Il était une fois deux amis qui partagent un appartement. Mam Fedior et Karim Miské sont passionnés de cinéma et de littérature. Chacun écrit de son côté, le soir, ils se retrouvent autour de quelques bouteilles – « Maintenant, ça, c’est fini ! » –, se lisent l’un à l’autre, se donnent des idées, discutent. Ils s’étonnent à quel point ces échanges font fructifier leurs textes et imaginent un endroit qui permettrait à d’autres, auteurs aspirants, amateurs, de s’exposer et profiter des regards et remarques bienveillants d’un public. Pour aider les timides, ceux qui n’ont pas confiance en eux, à gagner en courage. Ils découvrent dans leur quartier, rue de la Fontaine-au-Roi, un petit restaurant qui « ne ressemble à rien », le Leupaleup, papillon en wolof, et proposent au patron d’organiser chez lui une soirée lecture par semaine. Le Work in Progress, ancêtre du Pitch me, est né. « Ça a tout de suite marché », constate Mam tranquillement. Aujourd’hui, ils occupent un local de 120 m2. La cuisine à l’honneur est d’inspiration africaine, surtout sénégalaise. Ils ont des habitués et, tout aussi important, l’endroit accueille des gens « qui n’en ont rien à cirer de la littérature, mais ils viennent quand même. C’est un lien qui va au-delà. C’est fraternel, à la cool ». Cette idée « utopique » a produit quelques résultats. Environ huit de ces auteurs complètement inconnus ont été publiés depuis les tout débuts.
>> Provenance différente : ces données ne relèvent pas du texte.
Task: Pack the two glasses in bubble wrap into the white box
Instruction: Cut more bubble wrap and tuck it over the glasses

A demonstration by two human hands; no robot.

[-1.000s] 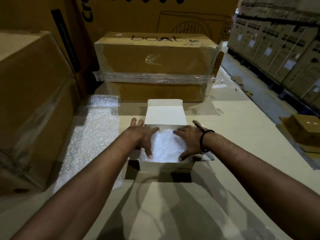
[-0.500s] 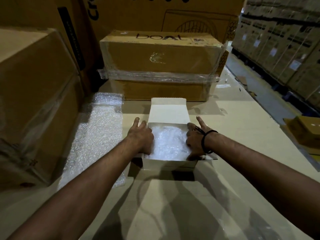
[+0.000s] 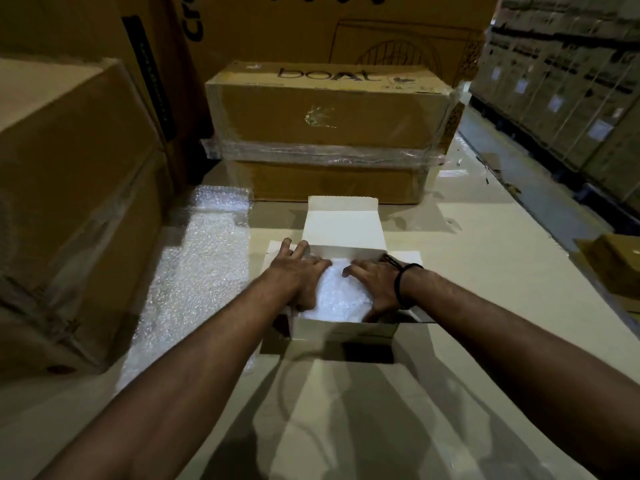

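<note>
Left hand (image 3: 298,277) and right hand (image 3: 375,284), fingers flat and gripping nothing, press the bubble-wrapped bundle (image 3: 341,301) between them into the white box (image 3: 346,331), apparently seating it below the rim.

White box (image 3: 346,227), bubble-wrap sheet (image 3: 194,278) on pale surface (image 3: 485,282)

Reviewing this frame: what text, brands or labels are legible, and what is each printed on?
"boAt": top face of the film-wrapped carton behind the white box.
"Cre": cut off by the frame edge, on the tall carton at the back.
Unreadable: small print at the wrapped carton's top right corner; the black vertical strip at left; the white labels on the stacked cartons at right.
White box: no print visible.
</note>
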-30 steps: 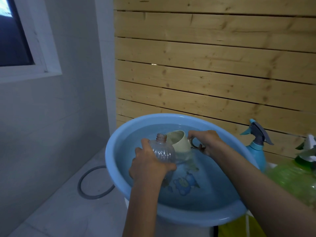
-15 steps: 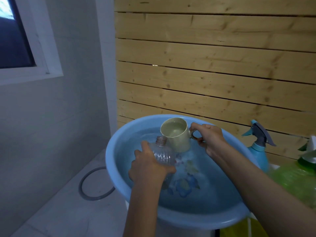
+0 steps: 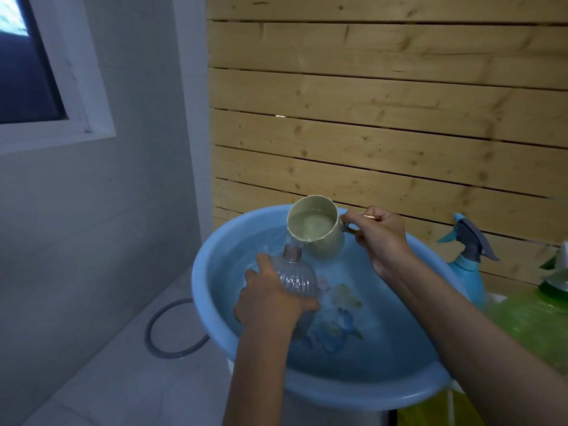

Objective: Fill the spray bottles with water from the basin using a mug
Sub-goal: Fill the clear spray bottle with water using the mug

Quel rapport avec Internet, me direz-vous à juste titre ? Lorsqu’ils ont dû déménager de leur local trop petit, les « Pitch me » ont payé leurs frais grâce à une campagne de financement participatif de la KissKissBankBank. Un coup de buzz sur le Net, et le tour était joué.
Tant qu’il y aura des hommes, il y aura de l’espoir.